The task: In the entries below, find each line with the string "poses" and copy it.

Recorded data
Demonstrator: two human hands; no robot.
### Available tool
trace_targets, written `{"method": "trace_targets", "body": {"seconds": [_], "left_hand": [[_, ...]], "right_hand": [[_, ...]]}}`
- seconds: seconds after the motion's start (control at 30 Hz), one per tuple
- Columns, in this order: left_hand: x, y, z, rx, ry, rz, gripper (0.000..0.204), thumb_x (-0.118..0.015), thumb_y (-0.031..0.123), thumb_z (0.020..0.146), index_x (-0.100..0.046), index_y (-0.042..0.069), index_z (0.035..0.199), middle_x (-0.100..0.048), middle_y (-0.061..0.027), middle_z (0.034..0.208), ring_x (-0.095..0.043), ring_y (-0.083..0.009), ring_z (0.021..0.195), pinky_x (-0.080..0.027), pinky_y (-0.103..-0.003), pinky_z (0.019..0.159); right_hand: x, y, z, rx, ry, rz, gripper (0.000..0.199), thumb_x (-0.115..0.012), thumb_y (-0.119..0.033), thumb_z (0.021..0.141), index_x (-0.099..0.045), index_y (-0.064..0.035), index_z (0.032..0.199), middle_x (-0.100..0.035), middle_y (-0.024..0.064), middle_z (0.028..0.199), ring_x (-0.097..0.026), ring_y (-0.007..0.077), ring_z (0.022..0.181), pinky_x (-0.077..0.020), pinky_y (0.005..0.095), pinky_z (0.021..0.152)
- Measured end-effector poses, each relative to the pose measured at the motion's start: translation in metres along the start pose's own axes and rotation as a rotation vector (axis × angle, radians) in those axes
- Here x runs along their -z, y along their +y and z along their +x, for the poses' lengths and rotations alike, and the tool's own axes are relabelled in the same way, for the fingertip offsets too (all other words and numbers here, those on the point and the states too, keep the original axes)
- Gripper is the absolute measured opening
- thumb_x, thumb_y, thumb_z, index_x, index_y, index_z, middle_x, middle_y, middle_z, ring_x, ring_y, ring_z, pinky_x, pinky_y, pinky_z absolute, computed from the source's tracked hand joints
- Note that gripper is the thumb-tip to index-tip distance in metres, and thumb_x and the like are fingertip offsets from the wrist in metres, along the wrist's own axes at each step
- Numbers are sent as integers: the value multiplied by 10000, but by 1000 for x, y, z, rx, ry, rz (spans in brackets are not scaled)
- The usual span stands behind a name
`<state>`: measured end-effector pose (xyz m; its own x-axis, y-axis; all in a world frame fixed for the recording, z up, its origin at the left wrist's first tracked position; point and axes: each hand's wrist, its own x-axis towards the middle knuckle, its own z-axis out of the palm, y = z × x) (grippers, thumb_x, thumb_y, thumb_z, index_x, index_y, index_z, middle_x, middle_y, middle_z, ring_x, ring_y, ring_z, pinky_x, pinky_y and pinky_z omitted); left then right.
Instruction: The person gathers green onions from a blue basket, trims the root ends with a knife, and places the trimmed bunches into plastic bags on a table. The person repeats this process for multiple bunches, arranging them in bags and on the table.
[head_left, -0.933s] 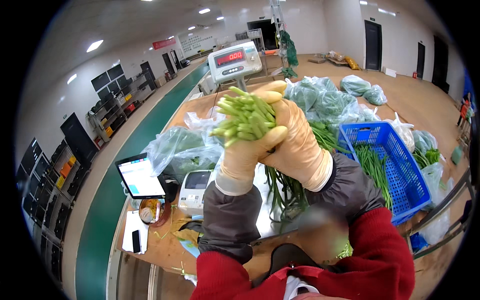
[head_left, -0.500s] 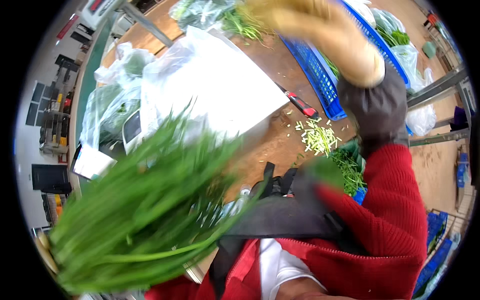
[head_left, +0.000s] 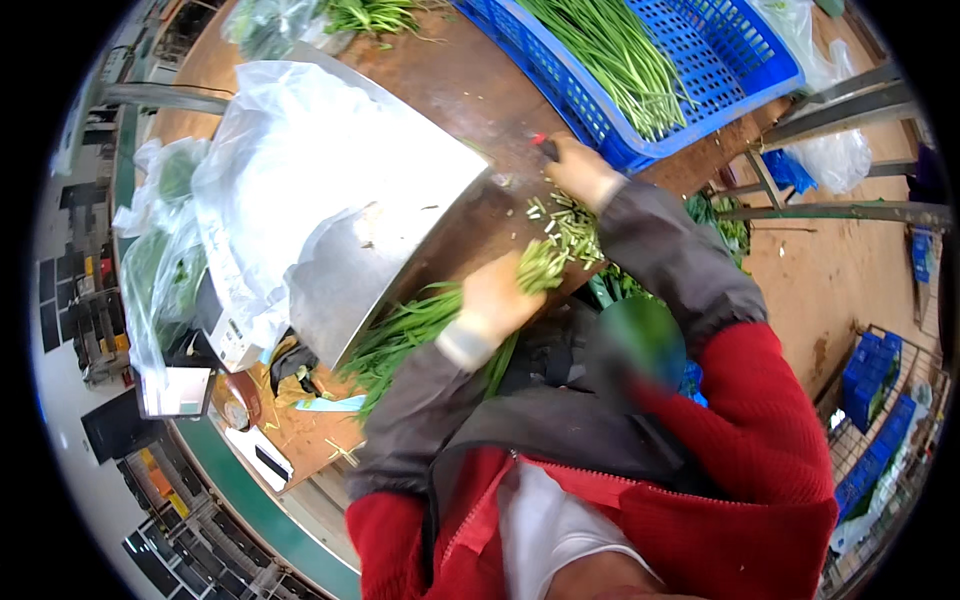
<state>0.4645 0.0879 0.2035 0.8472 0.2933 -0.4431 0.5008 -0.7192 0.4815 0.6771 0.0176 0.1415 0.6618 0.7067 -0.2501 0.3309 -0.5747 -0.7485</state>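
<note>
My left hand [head_left: 492, 300], in what looks like a pale glove, is closed round a bunch of chives [head_left: 415, 325]. The cut, pale-green stalk ends [head_left: 540, 267] stick out on its right, and the long leaves trail left toward the steel platform. My right hand [head_left: 580, 172] is closed on a red and black knife [head_left: 543, 144] lying close to the tabletop; its blade is not clear to see. Between and below my hands lies a heap of short trimmed stalk pieces [head_left: 575, 228].
At the far right stands a blue perforated crate [head_left: 625, 145] holding long green stalks [head_left: 625, 75]. A metal platform [head_left: 345, 290] under clear plastic fills the left, with bagged greens [head_left: 165, 265] beside it. Metal rails [head_left: 850, 105] edge the right side.
The chives, swung wide at the left before, are now down near the trimmed pieces. My right hand came down from above the crate to the knife. The view has shifted too.
</note>
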Motion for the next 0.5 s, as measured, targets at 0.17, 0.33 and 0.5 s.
{"method": "trace_targets", "body": {"seconds": [0.17, 0.33, 0.5], "left_hand": [[-61, 25, 64, 114, -64, 92, 320, -659, 284, 681, -598, 56, 897, -652, -167, 883, -623, -336, 871, -488, -412, 763], [-77, 24, 78, 212, -106, 195, 350, -670, 297, 674, -608, 42, 907, -658, -176, 875, -633, -328, 877, -491, -397, 777], [-69, 26, 79, 218, -115, 234, 270, -646, 241, 690, -625, 44, 874, -659, -175, 875, -637, -325, 867, -496, -398, 761]], "right_hand": [[43, 36, -170, -82, 185, 180, 420, -595, -247, 823, -485, -25, 1162, -595, 219, 1007, -588, 349, 945, -462, 374, 803], [-14, 54, -215, -180, 110, 88, 290, -586, -265, 827, -511, -102, 1054, -619, 187, 795, -606, 395, 733, -483, 448, 652], [-38, 60, -192, -188, 19, 77, 286, -592, -243, 812, -494, -67, 1015, -591, 209, 744, -594, 395, 704, -474, 444, 630]]}}
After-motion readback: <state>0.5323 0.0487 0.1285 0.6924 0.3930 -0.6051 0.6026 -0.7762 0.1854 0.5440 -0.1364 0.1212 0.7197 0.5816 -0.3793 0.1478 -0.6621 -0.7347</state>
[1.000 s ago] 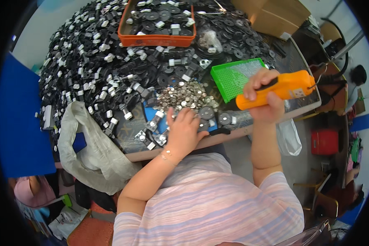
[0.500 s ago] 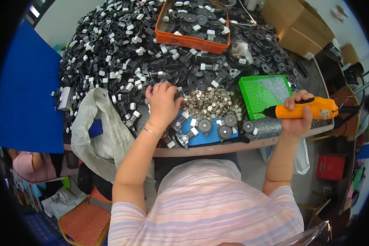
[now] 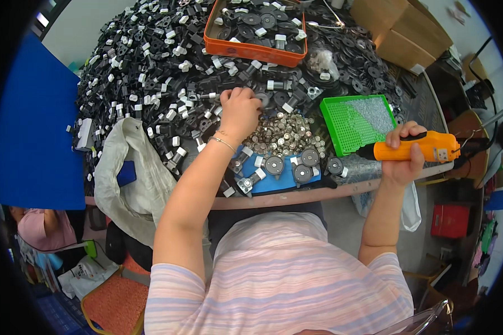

Reply to the task:
- Measured end-effector poses, each relative to the pose measured at the motion's start: translation in metres along the start pose's own axes and rotation as a rotation vector (axis × angle, radians) in those axes
- Here x runs along their -z, y along their +y and z along their +x, for the poses' lengths and rotations alike, and the tool's own axes are relabelled in the same way, for the fingertip offsets too (all other words and numbers here, those on the point and the states too, keep the original axes)

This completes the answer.